We can invent a "specificity" measure. It works like this.
specificity<-dist_among_classes/dist_within_classes
Specificity >1 means that the mean within-class distance is smaller than the mean among-class distance; and the larger this ratio the better
distance metric | Mean within-class | Mean among-class | Specificity |
---|---|---|---|
euclidean | 0.482 | 0.641 | 1.33 |
KL (symmetric) | 6.25 | 8.63 | 1.38 |
earthmover | 0.182 | 0.300 | 1.65 |
weighted pairs (freq 0.2, colour 0.8) | 1.02 | 1.29 | 1.26 |
So earthmover is doing best
HCA clusters: Rand index
Here we use each distance metric to construct a tree by HCA. We then cut the tree at k=6 since that is how many colour classes we have, to give us 6 clusters. We then use the adjusted Rand index to look at the correspondence between the original classes and those inferred by the HCA. We will cluster using Wardd2
distance metric | adj Rand |
---|---|
euclidean | 0.29 |
KL (symmetric) | 0.27 |
earthmover | 0.38 |
weighted pairs (freq 0.2, colour 0.8) | 0.34 |
So earthmover is doing best by a small margin
HCA clusters: dendrograms are informative. Here the nodes have been colored by the most frequent colour.
Euclidean
Cluster very much on the dominant colour. And it's got a junk cluster (cluster 2 at the top)
colour distance earthmover
Earthmover is nicer --- but it really separates out the blues into different clusters
colour distance weighted pairs (freq 0.2, colour 0.8)
The nice thing about this method (which heavily weights towards colour) is that it groups all the blues together. It's the only method that does so. It doesn't group the sub-groups of blues very well (it's still grouping dominantly by the precise shade of blue, which cuts across the a priori groups).
HCA clusters: colors. We can also look at the distribution of colors among clusters. Here they are for earthmover and weighted pairs
earthmover
colour distance weighted pairs (freq 0.2, colour 0.8)
This the ground truth colors
Actually, this illustrates why it's fucking hard to separate out the blue groups --- they're really not that distinct.
It seems to me, looking at particular cases, that the ground truth could be improved. But I have to say that the palette seems to be missing some things. See below.
GMBC09_0000_t
Here's an example of tulip that is the blue_red_green ground truth class. It clearly has red dots. But if you look at its palette --- it doesn't have any red. Is it getting sucked into the black? This also applies to GMBC09_0002_t. So, in this case you think it's not picking up reds in the entire image due to the internal clustering. But, with the saz leaf included, there's quite a lot of red.

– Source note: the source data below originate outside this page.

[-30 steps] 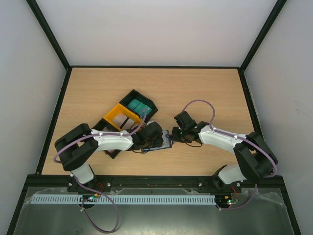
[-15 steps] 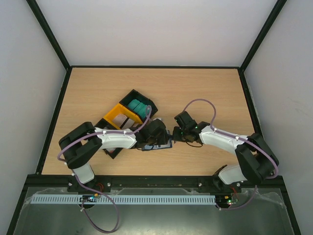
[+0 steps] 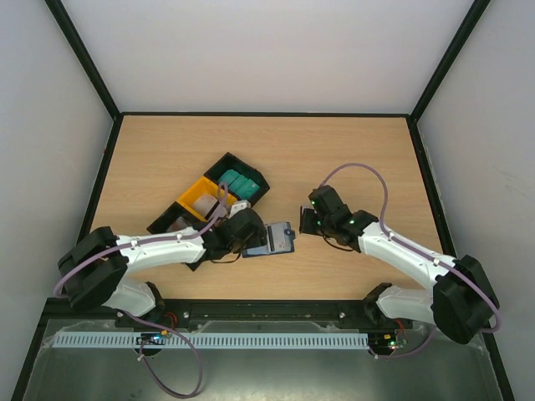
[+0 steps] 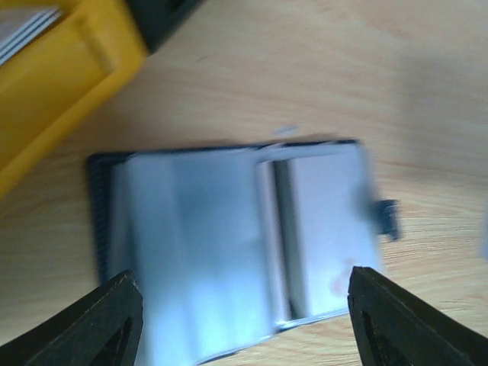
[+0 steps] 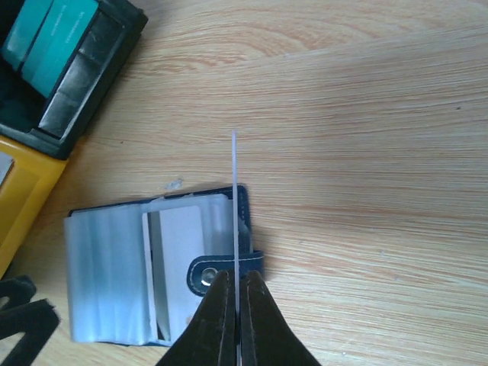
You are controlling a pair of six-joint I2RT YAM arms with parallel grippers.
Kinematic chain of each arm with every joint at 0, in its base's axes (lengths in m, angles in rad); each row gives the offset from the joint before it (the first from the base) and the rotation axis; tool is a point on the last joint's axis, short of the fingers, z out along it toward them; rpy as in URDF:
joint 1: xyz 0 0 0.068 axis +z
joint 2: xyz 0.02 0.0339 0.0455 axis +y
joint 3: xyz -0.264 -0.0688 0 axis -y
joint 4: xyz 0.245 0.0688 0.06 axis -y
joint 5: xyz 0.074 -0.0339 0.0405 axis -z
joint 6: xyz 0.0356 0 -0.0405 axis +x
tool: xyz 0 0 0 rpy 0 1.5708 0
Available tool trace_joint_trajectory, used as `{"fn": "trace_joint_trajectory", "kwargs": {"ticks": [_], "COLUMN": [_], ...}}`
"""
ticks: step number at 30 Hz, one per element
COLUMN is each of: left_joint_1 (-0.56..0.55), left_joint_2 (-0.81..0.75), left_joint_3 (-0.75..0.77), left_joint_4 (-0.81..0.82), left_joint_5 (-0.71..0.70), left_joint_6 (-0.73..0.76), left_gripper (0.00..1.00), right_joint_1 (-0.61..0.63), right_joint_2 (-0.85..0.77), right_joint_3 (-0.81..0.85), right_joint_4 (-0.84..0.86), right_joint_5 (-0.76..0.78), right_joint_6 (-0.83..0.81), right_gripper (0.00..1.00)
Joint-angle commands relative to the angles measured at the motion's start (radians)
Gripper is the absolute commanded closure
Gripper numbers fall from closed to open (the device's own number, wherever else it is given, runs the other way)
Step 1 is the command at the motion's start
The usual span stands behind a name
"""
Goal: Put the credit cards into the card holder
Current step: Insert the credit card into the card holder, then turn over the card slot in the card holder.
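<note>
The navy card holder (image 3: 276,239) lies open on the table, its grey pockets facing up. In the right wrist view the card holder (image 5: 114,267) has a whitish card (image 5: 177,259) in a pocket, and its snap tab (image 5: 217,268) lies across it. My right gripper (image 3: 306,222) is shut on a thin white card (image 5: 234,191), held edge-on just above the holder's right edge. My left gripper (image 3: 253,234) is open and empty at the holder's left side. In the left wrist view the card holder (image 4: 198,244) is blurred between the open fingers (image 4: 114,320).
The black-and-yellow tray (image 3: 201,199) stands left of the holder, with teal cards (image 3: 238,181) in its far compartment. Its yellow wall (image 4: 61,84) is close above my left gripper. White cards (image 4: 23,23) lie inside it. Black frame rails edge the table.
My left gripper has drawn back to the left, uncovering the open card holder. My right gripper has moved slightly right and away, still holding the white card.
</note>
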Motion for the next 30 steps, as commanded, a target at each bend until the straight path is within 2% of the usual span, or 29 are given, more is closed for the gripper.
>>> {"fn": "trace_joint_trajectory", "kwargs": {"ticks": [1, 4, 11, 22, 30], "left_joint_1": [0.017, 0.031, 0.045, 0.057, 0.058], "left_joint_2": [-0.016, -0.004, 0.048, 0.071, 0.091], "left_joint_3": [-0.056, -0.068, -0.047, -0.023, -0.022], "left_joint_4": [-0.109, -0.112, -0.108, -0.103, -0.095], "left_joint_5": [-0.043, -0.017, 0.024, 0.036, 0.041], "left_joint_6": [-0.075, -0.077, -0.044, -0.016, -0.014], "left_gripper": [0.25, 0.29, 0.48, 0.69, 0.69], "right_joint_1": [-0.001, -0.001, -0.001, -0.001, -0.001], "right_joint_2": [-0.008, 0.005, 0.015, 0.013, 0.013], "right_joint_3": [-0.023, -0.028, -0.039, -0.051, -0.053], "right_joint_4": [0.035, 0.059, 0.078, 0.083, 0.078], "right_joint_5": [-0.059, -0.090, -0.105, -0.104, -0.097], "right_joint_6": [0.009, 0.003, 0.002, 0.008, 0.010], "right_gripper": [0.98, 0.98, 0.98, 0.98, 0.98]}}
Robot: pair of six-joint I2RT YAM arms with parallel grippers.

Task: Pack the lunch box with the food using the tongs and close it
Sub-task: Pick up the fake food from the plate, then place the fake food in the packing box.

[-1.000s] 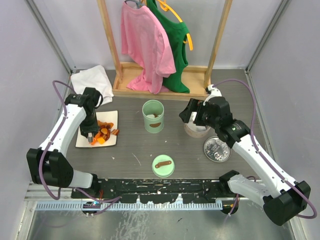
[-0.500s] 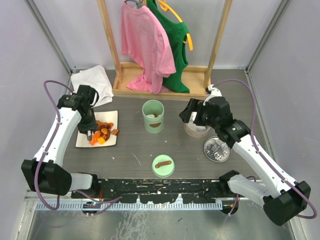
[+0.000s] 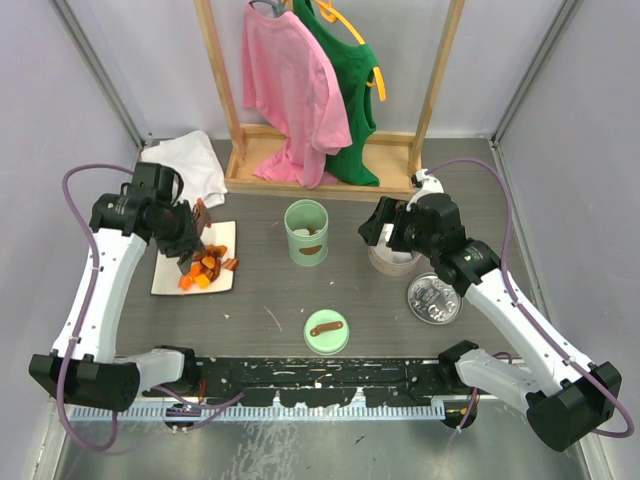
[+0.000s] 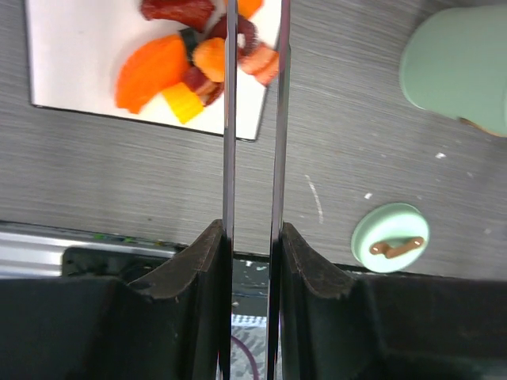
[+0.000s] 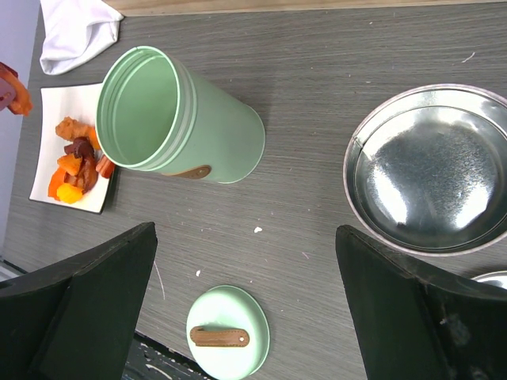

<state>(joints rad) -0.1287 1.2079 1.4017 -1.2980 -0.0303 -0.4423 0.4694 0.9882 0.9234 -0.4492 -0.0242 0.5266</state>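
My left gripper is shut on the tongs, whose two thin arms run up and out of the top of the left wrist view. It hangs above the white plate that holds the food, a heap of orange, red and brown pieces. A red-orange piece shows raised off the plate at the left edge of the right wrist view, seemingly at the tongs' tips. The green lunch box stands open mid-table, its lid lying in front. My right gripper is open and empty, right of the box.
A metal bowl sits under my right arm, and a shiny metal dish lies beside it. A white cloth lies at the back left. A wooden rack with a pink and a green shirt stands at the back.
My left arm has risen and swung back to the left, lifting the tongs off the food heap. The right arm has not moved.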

VA58_0003_t This image is a bit puzzling. It looks very red, but there's not much red in the palette. I checked the image itself -- nothing obviously wrong with it. Here it is using the whole image and not the masked tulip. There are two other tulips on the same plate which aren't in the frequency data at all
VA08_0001_t perhaps shouldnt be in blue-green class. Not much green. remove from blue-green gt This applies to VA08_0000_t, VA08_0002_t, VA08_0003_t, VA08_0004_t as well. They're all exactly the same
Things we have talked about.
1) Some missing motifs. Where are they? Why are they not in the data? How many are missing? 2) At least some missing motifs are because the mask are not working, rather the entire image is being analysed. Find and fix. 3) We are missing some colours in some motifs. This appears to be due to minority colors. Perhaps increase the K at the second round of clustering to pick them up. (This may have a cost downstream in giving less accurate 18 colour palettes) 4) We probably want to reduce the number of blues and so on manually by looking at the expert palette and coming to a decision as to which "blues" really are the same. 5) I will look at the "expert" palette and think about what "blues" and so on to combine. 6) I will continue to look here at the "anomalous" ground truth motifs --- where their colours don't seem to be right.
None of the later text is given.